Fière d’être Iranienne
 

«Il y a un mouvement de fond en Iran, notamment sur les réseaux sociaux, où les gens s’éduquent et relisent l’histoire du pays avec un regard nouveau», ajoute Ferial. A l’école, on nous racontait n’importe quoi sur la Révolution islamique, avec des cours d’histoire à la gloire de l’ayatollah Khomeiny basés sur des mensonges. Aujourd’hui, des vidéos circulent pour rétablir la vérité.» La jeune femme refuse de céder au découragement. «J’ai envie de montrer à mon copain mon pays, d’où je viens, ma culture. J’ai l’impression que cette révolution a changé l’image de l’Iran dans le monde. Avant, on nous prenait pour des terroristes ou des intégristes, il fallait s’exiler pour vivre, respirer et s’habiller comme on l’entendait. Je me lamentais de n’être pas née en Suisse, j’avais un peu honte de venir d’un pays aussi rétrograde. Le mouvement «Femmes, vie, liberté» me rend tellement fière. Je suis féministe, alors de voir toutes ces femmes fortes ne jamais renoncer, ça me rend immensément fière d’être Iranienne.» Ses grands yeux verts s’embrasent: «Beaucoup de dictatures dans le monde ont été renversées. Alors pourquoi pas nous?»

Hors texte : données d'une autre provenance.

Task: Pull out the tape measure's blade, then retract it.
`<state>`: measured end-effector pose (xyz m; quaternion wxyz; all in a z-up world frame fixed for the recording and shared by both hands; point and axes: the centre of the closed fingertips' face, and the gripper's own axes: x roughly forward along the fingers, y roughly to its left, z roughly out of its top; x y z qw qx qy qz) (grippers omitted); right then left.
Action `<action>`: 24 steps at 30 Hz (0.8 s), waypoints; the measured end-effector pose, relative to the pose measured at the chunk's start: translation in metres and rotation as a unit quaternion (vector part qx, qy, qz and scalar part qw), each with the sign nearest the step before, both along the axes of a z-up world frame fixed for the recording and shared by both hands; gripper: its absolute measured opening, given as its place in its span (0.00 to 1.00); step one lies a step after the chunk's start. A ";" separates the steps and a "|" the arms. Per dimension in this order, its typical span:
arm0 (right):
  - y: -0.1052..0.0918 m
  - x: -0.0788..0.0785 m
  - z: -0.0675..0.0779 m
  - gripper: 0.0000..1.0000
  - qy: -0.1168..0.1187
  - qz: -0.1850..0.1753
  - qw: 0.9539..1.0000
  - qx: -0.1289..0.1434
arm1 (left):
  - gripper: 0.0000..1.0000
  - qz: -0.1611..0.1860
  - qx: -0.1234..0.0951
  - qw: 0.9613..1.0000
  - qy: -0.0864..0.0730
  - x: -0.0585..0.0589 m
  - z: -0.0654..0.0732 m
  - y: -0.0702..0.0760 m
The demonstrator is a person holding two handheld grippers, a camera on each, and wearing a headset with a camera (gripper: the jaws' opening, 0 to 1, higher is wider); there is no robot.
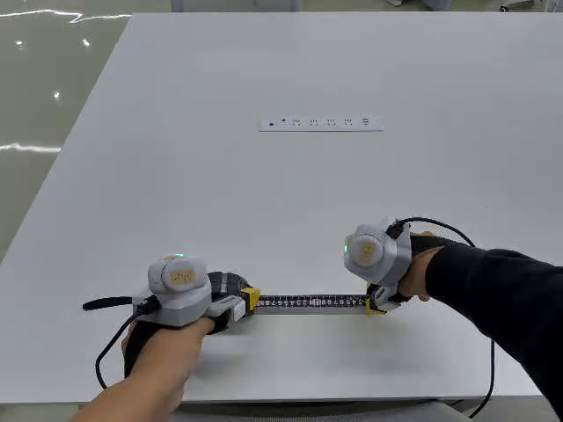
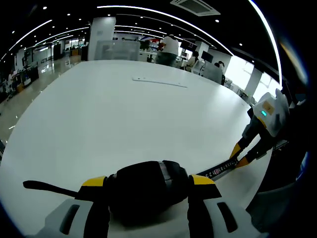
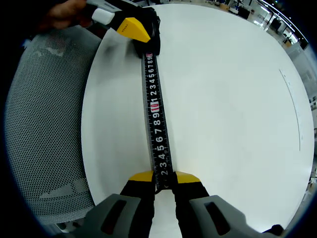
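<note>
The tape measure's black case [image 2: 148, 189] lies on the white table near its front edge, clamped between the yellow-tipped fingers [image 2: 94, 182] of my left gripper [image 1: 236, 303]. Its blade [image 1: 310, 301] runs out to the right, flat along the table, numbers facing up [image 3: 157, 124]. My right gripper [image 1: 376, 305] is shut on the blade's end [image 3: 162, 179]. In the left gripper view the right gripper [image 2: 242, 157] pinches the blade tip at the right. In the right gripper view the case [image 3: 148, 30] and the left gripper's finger [image 3: 131, 27] sit at the top.
A white power strip [image 1: 321, 123] lies flat further back on the table. The table's front edge [image 1: 352, 397] runs just behind the grippers. A grey mesh chair [image 3: 47, 124] stands beside the table. Cables trail from both grippers.
</note>
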<state>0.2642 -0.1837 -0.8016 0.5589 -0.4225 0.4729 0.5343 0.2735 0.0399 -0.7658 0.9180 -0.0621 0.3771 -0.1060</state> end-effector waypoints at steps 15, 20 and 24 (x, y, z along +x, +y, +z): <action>0.005 0.001 0.000 0.10 0.000 0.000 1.000 0.004 | 0.60 0.000 -0.002 1.000 0.002 0.000 0.000 0.000; 0.006 0.001 0.000 0.10 0.000 -0.001 1.000 0.004 | 0.60 0.000 -0.003 1.000 0.002 0.000 0.000 0.000; 0.008 0.001 0.000 0.10 0.000 -0.001 1.000 0.001 | 0.60 0.000 -0.003 1.000 0.002 0.000 0.000 -0.001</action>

«La situation est catastrophique»
 

La répression des femmes qui défient le port obligatoire du voile s’est durcie, selon Nadia Boehlen, porte-parole d’Amnesty Suisse.

Au téléphone, Nadia Boehlen ne mâche pas ses mots. Pour la porte-parole d’Amnesty Suisse, «la situation en Iran est catastrophique. On assiste à une tentative désespérée de la part des autorités de réaffirmer leur domination et leur pouvoir sur les personnes qui ont osé les défier.» Selon les chiffres de l’ONG Iran Human Rights (IHR), 537 personnes ont été tuées par les forces de sécurité iraniennes. Durant les six premiers mois de 2023, 354 personnes ont été exécutées, dont sept manifestants à l’issue de procès inéquitables. «Si l’on compare avec les chiffres de l’année dernière, le nombre d’exécution a doublé, constate Nadia Boehlen. Les arrestations arbitraires se comptent en milliers, la torture en prison est généralisée, y compris les viols de détenus.» La répression à l’égard des femmes s’est durcie. «Contrairement à ce que le régime avait annoncé en novembre 2022, la police des mœurs n’a pas été dissoute. Désormais, les Iraniennes reçoivent des SMS d’avertissement si elles sont repérées sans voile, dans la rue ou dans leur voiture. Si elles entrent dans un commerce sans hidjab, les responsables de l’établissement s’exposent à des peines allant de la fermeture de l’établissement à de l’emprisonnement.» Certaines sont poursuivies en justice et condamnées à des peines de prison, à des amendes et à des sanctions dégradantes, comme la toilette des corps à la morgue, souligne la porte-parole avant de conclure: «Ces atteintes aux droits des femmes s’accompagnent d’un regain de discours officiels haineux, qui qualifient le fait de ne pas porter le voile de «virus», de «maladie sociale» ou encore de «trouble», tout en assimilant le choix de se montrer sans voile à une «dépravation sexuelle.»